Incidents of segregation in a California prison were reported and state officials are now being accused of purging themselves when the trial was presented to the Supreme Court. 

A whistleblower complaint was filed last month against the California state prison system reporting that the state allegedly provided false reports to the Supreme Court in November, reported the washingtonpost.com.

The state attorney vies that segregation does not stretch further than the first 60 days an inmate is introduced into the system, but State correctional officers and inmates claim that the segregation stretches far beyond and well into the prisoner’s remaining days in jail.

Although segregation has been outlawed for 51 years, the California state prison system feels that it is lawful, if inmates are separated for at least the first 60 days of incarceration.
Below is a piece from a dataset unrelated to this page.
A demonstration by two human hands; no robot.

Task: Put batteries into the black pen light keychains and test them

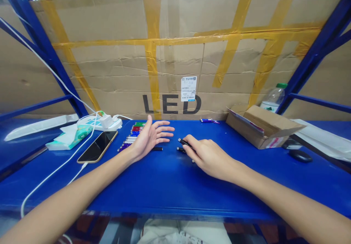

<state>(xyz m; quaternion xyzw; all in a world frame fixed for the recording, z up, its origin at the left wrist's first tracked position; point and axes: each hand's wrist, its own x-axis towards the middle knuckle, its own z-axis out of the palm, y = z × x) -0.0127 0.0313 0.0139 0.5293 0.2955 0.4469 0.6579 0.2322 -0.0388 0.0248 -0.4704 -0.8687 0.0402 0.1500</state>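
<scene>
My right hand (210, 156) is closed around a black pen (183, 141), whose end sticks out to the left past the fingertips. Just below it another black pen-like piece (180, 150) lies on the blue tabletop, partly covered by the hand. My left hand (150, 136) is spread with the palm turned to the right and holds nothing. Beside and behind it lies a row of pens (131, 138) in green, red, blue, silver and purple. From under the left hand a black pen (157, 149) pokes out to the right.
A phone (98, 147), a tissue pack (68, 138) and a power strip (102, 122) with white cables lie left. Blue pens (209, 121) lie at the back. An open cardboard box (263, 125), a bottle (274, 97) and a black mouse (300, 156) are right. Tall cardboard (175, 61) stands behind.
</scene>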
Guards have stated that some inmates demand to be segregated, while others need to be segregated to determine their tendency to commit acts of racial violence.

State attorneys advised the court that the only time inmates are segregation is during their “reception” into the system. Thereafter, inmates are fully integrated and are free to do as they please within the confines of the prison rules. However, many of the officers within the system and several inmates told the Press-Enterprise of Riverdale, CA of the constant segregation and racial tension in the state’s prison system. 
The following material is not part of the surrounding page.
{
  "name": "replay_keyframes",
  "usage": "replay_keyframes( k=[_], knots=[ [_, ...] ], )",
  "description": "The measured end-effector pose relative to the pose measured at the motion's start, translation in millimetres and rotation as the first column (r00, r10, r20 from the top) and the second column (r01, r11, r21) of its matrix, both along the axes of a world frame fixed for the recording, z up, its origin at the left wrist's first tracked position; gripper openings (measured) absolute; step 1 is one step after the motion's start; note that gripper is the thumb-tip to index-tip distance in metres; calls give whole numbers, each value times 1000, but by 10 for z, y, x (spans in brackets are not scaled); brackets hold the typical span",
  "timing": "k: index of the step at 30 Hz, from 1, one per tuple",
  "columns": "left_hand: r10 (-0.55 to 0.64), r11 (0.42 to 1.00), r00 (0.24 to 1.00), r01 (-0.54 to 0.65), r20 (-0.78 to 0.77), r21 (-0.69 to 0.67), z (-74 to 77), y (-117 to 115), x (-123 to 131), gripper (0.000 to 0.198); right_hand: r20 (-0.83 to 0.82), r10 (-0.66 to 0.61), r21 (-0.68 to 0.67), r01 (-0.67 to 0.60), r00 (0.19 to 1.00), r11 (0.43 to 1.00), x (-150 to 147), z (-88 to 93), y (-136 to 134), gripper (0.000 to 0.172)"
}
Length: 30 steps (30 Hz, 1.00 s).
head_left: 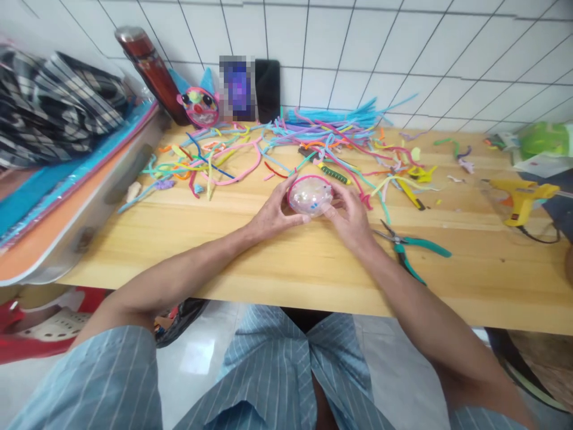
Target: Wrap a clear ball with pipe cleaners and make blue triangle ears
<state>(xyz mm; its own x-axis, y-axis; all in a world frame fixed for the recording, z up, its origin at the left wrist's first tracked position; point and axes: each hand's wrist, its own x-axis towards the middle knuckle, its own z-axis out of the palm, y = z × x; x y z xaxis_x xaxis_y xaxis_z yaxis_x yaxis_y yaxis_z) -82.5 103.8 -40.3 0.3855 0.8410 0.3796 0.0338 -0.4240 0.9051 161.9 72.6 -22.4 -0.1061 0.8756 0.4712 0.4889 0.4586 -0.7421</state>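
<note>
Between my two hands, over the middle of the wooden table (250,263), is a clear rounded plastic ball or dome (310,197) with a pink rim along its top edge. Small blue and dark specks show on it. My left hand (280,209) curls round its left side, with the thumb along the lower edge. On the opposite side, my right hand (347,209) grips it with thumb and fingers. Just beyond lies a green and black handled tool (335,174). Needle-nose pliers (405,245) with teal handles rest right of my right hand, jaws partly apart.
Colourful pipe cleaners (331,128) spread along the back. A pink face craft with blue ears (200,106), a red thermos (152,74) and a black phone (267,89) stand by the tiled wall. At right sits a yellow glue gun (521,200); a plastic bin (89,239) borders the left.
</note>
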Motion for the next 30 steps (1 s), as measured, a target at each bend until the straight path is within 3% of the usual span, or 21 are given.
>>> replay_keyframes(
  k=[5,11,15,22,30],
  knots=[
    [2,993,1000,-4,-15,-121,141,-41,42,129,7,0,10,0,1000,1000,-49,-18,6,55],
    [71,980,990,-92,-122,-176,291,-29,141,105,-12,-84,91,85,996,992,-54,43,-54,56],
    [56,985,992,-74,-116,-158,228,-30,164,106,-26,-116,134,119,993,984,-42,99,-96,54],
    [67,991,995,-75,-80,-109,44,-26,148,105,-36,-103,36,104,994,994,13,69,-92,53],
    [22,999,998,-24,-61,-44,77,-32,151,116,-52,-22,-6,22,998,1000,25,15,-122,60]
  ],
)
Nathan Barankin, the attorney general spokesman for the state, said that although race is one of the few factors used to assign inmates to their permanent cells, the whole situation does not add up to segregation. He said that since inmates have the choice to request their roommates, this negates the fact that they are divided up into racial classes when they first arrive at the “reception center.” 

Merriam-Webster’s Collegiate Dictionary defines segregation as “the separation or isolation of a race, class, or ethnic group by enforced or voluntary residence in a restricted area, by barriers to social intercourse, by separate educational facilities, or by other discriminatory means.”

Bert Deixler, the attorney for whistleblower Garrison Johnson, stated that inmates have no choice, but to be race oriented and divided into gangs because of their treatment prior to receiving their permanent cell assignments. The inmates are pitted against one another from the beginning and therefore instilled with an internal hatred for one another based on the color of their skin.

Deixler stated that there are signs pinned all over the prison system with the words “Hispanics only, whites only, and blacks only.”  Deixler will continue to fight to get the system changed because he feels that like many of the black activists in the past, segregation is segregation and to put all persons of the same color into one category is unlawful and wrong.